GOAL OF THE EXERCISE. Could you copy exactly the lines below, beginning at the line with "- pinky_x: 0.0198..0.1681" and stopping after the line with "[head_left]", with no pictures?

(PROVIDED MATERIAL begins)

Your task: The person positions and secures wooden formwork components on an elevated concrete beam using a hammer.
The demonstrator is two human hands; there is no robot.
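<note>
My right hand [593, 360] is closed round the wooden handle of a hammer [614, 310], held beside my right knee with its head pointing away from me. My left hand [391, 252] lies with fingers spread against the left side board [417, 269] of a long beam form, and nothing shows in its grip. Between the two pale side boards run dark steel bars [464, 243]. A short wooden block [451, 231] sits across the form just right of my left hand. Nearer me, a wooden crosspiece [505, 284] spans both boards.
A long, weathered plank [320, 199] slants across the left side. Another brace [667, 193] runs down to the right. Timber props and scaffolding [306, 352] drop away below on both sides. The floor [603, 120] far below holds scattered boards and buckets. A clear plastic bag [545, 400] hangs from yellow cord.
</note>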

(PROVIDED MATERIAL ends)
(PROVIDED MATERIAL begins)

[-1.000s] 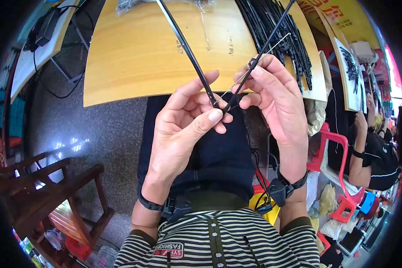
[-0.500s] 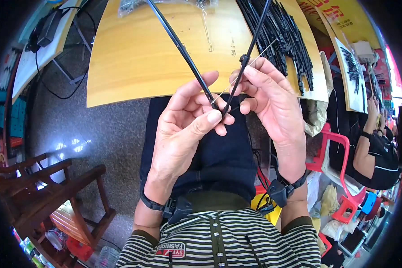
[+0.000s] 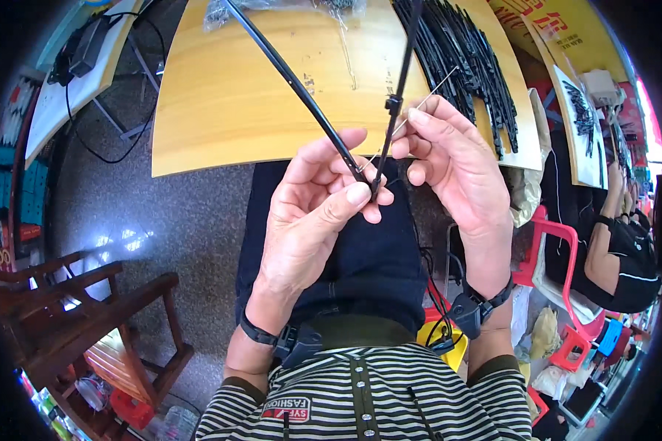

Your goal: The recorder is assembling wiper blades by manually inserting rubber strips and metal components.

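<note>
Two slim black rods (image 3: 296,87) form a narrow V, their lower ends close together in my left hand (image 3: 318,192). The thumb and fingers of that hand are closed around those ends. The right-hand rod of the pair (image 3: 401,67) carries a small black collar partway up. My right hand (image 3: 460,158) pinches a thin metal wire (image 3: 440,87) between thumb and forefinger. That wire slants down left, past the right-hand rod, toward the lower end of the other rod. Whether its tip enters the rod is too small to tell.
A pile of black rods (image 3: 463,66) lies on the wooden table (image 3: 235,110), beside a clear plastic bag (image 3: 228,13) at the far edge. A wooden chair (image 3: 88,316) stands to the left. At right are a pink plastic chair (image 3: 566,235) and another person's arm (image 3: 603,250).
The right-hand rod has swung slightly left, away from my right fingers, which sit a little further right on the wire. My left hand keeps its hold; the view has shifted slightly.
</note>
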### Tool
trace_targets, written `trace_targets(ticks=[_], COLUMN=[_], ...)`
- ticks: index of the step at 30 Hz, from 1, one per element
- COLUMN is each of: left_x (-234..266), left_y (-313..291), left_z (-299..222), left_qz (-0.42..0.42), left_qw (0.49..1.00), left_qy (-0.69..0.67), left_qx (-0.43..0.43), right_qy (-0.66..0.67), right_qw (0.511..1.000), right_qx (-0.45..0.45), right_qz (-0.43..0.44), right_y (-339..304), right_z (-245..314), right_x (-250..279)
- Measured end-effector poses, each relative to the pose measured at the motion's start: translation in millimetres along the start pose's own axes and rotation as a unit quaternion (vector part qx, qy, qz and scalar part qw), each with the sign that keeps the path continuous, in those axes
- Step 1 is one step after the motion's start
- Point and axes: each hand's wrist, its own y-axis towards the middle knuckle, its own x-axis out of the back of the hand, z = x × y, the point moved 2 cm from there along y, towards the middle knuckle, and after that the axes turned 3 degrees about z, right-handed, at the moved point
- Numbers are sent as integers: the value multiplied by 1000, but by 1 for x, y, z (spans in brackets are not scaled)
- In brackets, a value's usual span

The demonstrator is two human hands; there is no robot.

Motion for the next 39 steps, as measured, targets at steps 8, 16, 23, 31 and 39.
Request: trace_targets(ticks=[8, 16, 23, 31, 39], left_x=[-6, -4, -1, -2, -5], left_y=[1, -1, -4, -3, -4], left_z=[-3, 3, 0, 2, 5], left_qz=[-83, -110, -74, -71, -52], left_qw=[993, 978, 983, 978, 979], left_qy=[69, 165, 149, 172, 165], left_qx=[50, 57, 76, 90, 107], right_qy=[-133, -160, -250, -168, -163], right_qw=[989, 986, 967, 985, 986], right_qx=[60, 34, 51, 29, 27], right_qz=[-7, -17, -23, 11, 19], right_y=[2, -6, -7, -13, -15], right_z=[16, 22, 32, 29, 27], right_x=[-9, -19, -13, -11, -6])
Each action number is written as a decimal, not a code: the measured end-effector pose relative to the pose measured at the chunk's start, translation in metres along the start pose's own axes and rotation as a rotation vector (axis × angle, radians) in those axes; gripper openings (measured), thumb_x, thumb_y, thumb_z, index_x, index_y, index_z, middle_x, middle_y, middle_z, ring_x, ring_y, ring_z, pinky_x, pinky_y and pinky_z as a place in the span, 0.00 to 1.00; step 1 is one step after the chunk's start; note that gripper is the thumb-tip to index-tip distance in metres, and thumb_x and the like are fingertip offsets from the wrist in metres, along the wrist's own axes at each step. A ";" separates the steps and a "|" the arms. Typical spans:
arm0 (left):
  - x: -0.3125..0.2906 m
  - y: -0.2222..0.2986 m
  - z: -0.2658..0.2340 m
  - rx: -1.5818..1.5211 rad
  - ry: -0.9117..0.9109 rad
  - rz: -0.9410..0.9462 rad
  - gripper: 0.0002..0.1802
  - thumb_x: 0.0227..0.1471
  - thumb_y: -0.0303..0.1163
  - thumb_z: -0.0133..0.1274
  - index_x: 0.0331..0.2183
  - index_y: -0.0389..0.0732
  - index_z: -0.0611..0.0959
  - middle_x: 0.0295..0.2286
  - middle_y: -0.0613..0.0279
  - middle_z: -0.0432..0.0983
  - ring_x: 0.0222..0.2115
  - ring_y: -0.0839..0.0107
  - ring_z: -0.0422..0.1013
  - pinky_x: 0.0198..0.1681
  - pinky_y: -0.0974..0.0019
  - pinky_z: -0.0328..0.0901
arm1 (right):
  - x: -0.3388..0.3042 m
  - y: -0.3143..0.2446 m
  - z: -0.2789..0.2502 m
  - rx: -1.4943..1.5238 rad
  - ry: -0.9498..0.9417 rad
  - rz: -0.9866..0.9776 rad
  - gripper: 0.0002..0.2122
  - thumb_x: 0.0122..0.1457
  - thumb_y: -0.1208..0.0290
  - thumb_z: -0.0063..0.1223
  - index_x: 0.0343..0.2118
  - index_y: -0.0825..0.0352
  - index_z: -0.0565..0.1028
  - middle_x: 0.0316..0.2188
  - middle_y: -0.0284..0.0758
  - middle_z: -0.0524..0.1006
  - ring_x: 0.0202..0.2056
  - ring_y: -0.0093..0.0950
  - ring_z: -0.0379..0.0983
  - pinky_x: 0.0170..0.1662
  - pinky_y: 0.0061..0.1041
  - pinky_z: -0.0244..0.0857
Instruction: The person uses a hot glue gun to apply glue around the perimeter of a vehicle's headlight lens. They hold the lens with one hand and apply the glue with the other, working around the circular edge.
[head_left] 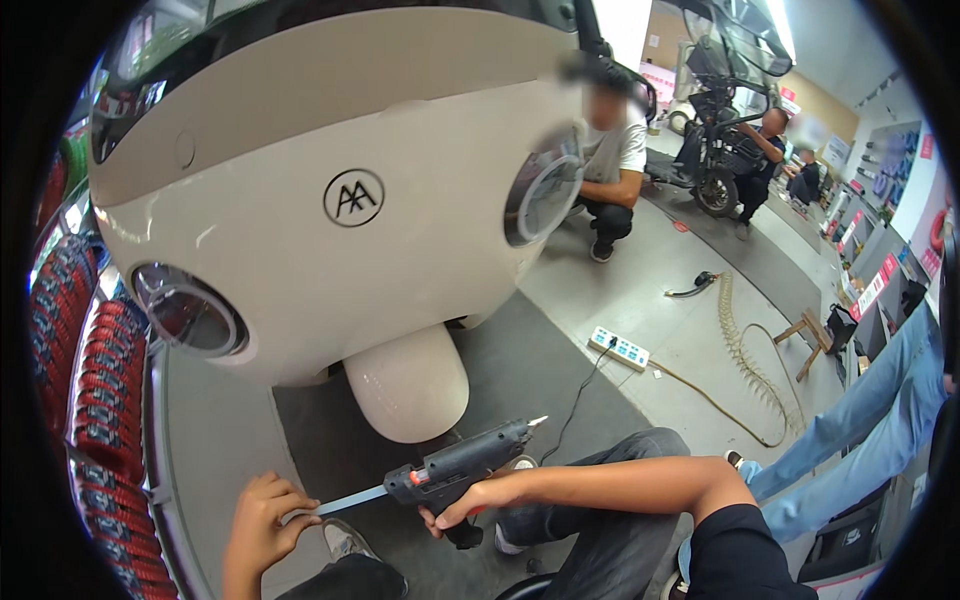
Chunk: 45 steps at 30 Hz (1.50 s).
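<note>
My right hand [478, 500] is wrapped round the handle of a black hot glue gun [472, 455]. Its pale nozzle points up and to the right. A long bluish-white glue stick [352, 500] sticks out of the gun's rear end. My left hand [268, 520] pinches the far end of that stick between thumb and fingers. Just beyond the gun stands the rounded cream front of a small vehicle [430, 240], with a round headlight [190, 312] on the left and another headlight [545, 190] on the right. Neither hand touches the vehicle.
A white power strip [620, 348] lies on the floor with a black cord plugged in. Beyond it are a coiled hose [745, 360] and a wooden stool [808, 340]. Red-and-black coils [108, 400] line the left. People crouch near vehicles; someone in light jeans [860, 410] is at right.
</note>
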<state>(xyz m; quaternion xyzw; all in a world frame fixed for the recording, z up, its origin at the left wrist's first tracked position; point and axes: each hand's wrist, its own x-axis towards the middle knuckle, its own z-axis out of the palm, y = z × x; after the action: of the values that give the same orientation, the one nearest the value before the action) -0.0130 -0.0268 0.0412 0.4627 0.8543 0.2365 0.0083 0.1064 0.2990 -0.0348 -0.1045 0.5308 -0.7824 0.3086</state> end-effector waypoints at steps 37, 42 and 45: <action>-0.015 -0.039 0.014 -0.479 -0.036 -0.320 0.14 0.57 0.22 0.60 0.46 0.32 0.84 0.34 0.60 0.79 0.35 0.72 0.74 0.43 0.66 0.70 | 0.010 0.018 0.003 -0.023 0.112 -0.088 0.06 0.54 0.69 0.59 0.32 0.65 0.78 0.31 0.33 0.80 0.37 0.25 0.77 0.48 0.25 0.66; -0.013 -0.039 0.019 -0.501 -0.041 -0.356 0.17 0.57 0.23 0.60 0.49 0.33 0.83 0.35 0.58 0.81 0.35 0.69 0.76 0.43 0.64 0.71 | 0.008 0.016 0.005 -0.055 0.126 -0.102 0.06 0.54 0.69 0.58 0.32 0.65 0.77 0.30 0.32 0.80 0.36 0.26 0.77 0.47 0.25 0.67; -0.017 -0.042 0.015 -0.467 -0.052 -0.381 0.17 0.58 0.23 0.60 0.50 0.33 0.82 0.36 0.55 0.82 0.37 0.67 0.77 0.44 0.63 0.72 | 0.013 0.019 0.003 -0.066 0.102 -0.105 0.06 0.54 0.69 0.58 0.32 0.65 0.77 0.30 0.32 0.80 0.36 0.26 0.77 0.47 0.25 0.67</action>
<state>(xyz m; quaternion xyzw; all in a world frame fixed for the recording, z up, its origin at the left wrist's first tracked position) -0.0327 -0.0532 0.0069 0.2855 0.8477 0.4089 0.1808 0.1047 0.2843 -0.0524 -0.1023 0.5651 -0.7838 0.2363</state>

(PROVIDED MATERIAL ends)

TASK RESULT.
  - pinky_x: 0.0198..0.1681
  - pinky_y: -0.0974..0.0019
  - pinky_z: -0.0328..0.0901
arm1 (right):
  - x: -0.3388..0.3042 m
  - y: -0.3143..0.2446 m
  - z: -0.2789..0.2502 m
  - rx: -1.4943..1.5238 rad
  - ry: -0.9498..0.9417 rad
  - rz: -0.9866..0.9776 rad
  - gripper: 0.0002..0.2122
  - thumb_x: 0.0122..0.1457
  - thumb_y: -0.1208..0.0290
  - thumb_z: -0.0063..0.1223
  - index_x: 0.0343..0.2118
  - index_y: -0.0825..0.0352
  - index_z: -0.0565..0.1028
  - middle_x: 0.0316..0.2188
  - middle_y: -0.0284..0.0758
  - middle_z: -0.0524..0.1006
  - ring_x: 0.0202..0.2056
  - ring_y: -0.0093..0.0950
  - ring_z: -0.0379..0.0983
  - pinky_x: 0.0170..0.1662
  - pinky_y: 0.0061..0.1041
  - pinky_z: -0.0244..0.0857
Instruction: The person uses a hot glue gun to apply glue around the perimeter of a vehicle's headlight lens. They hold the lens with one hand and apply the glue with the other, working around the circular edge.
[head_left] 

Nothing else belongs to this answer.